Eu sei que áudio é um campo onde impera a subjetividade assim como também conheço a força da auto-sugestão. E mesmo comparações subjetivas podem ser científicamente comprovadas ou descartadas com o teste double-blinded. Se me apontarem um teste double-blinded cientificamente conduzido que comprove que existe uma diferença entre coaxial e óptico (ou que a marca do cabo faz diferença) eu garanto rever meus conceitos e estudar tudo de novo. Até lá, insisto que a diferença não existe.

Eu encontrei comparações divertidas que ilustram a bobagem que é acreditar nas diferenças, como esta:

"Dizer que um sinal digital que carrega informação sonora tem maior qualidade com cabos caros é tão estúpido quanto dizer que as imagens que você baixa da internet parecem melhores se você usar cabos caros para esse propósito"

Nesta discussão em português, onde existe uma presença maior de audiófilos, você verá argumentação claramente contra a minha opinião e umas poucas vozes a favor (não de mim, mas do conceito que estou defendendo).

Nesta outra, em inglês, onde existem mais engenheiros, você verá que a tendência é achar que a existência de uma difereça é meramente fruto de auto-sugestão. Ou talvez de hipnose coletiva criada pela indústria de cabos :D

Leia também:

Questão 17 do Dolby Digital FAQ

17. My DVD player has two digital outputs, one optical and one coaxial, and my Dolby Digital decoder has both kinds of inputs. Which should I use?

Under most conditions, optical and coaxial digital connections work equally well. Under some rare circumstances, however, coaxial cables, particularly very long ones, can pick up radio frequency (RF) interference generated by household appliances, or nearby high-tension power lines or broadcast towers.
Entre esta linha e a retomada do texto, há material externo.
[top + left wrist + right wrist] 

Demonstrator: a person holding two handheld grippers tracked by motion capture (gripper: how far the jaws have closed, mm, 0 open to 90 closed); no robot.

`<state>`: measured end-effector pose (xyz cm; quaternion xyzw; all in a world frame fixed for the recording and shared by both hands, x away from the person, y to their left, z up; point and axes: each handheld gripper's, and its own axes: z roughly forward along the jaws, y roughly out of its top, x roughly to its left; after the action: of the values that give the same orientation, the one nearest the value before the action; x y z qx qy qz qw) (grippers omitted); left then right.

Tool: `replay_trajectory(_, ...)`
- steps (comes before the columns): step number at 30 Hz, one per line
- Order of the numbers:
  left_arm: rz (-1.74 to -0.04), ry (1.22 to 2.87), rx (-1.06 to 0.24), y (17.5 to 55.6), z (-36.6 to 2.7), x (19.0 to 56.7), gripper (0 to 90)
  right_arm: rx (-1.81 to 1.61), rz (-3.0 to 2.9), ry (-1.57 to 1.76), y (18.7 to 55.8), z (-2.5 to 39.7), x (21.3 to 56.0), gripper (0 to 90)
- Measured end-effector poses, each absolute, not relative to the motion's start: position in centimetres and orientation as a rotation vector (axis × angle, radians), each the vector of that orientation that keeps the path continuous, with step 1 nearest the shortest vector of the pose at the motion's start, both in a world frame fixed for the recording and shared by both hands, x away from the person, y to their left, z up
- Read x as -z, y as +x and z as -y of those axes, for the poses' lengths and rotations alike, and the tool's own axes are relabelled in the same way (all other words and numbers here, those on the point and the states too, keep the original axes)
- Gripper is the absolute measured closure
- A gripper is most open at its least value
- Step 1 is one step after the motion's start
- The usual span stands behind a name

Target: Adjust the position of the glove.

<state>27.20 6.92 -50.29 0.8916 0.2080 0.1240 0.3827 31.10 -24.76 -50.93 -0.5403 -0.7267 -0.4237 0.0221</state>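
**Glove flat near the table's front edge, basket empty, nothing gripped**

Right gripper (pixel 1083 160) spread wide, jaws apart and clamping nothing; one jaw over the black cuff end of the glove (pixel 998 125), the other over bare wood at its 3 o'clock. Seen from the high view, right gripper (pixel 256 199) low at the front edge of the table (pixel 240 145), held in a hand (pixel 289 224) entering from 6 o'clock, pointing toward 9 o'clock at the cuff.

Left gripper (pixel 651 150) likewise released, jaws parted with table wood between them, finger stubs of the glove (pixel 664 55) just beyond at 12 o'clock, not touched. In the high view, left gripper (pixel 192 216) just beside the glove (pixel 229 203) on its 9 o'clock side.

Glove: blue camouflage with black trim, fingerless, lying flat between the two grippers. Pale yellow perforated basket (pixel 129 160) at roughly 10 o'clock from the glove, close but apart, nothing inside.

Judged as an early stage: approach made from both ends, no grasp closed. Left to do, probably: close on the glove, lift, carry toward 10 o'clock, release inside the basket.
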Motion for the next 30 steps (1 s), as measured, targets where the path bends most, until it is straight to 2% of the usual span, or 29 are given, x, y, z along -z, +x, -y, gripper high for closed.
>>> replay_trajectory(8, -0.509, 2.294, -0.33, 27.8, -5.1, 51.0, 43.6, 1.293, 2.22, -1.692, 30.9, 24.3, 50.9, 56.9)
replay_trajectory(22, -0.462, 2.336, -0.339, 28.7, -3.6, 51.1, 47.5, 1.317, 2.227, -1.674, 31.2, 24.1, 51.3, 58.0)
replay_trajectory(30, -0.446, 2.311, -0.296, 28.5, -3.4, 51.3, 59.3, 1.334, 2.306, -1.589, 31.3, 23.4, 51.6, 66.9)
If cost is a consideration, (how much is the cost difference? If it’s relatively small, we should just recommend optical first. This is a question Dolby Consumer staff can answer.), start with coaxial, which is less expensive. If you then hear RF interference, you can try relocating the cables, moving your components closer together so you can use shorter cables, or, if all else fails, changing to costlier optical cable. If cost is no object, using high-quality optical cables from the outset is probably your best long-term choice.

Note: some DVD players and Dolby Digital decoders have either a coaxial or an optical connector. Be sure that the units you purchase both use the same type.

Como o pessoal da Dolby entende "um tiquinho" de som digital e não vende cabos (nem equipamentos), acho que dá para acreditar neles, se você não quiser acreditar em mim ;)

Francamente, acho que a opinião do pessoal da Dolby encerra o assunto.

Resumo: não jogue seu dinheiro fora! Use o cabo mais barato que funcionar e ponto!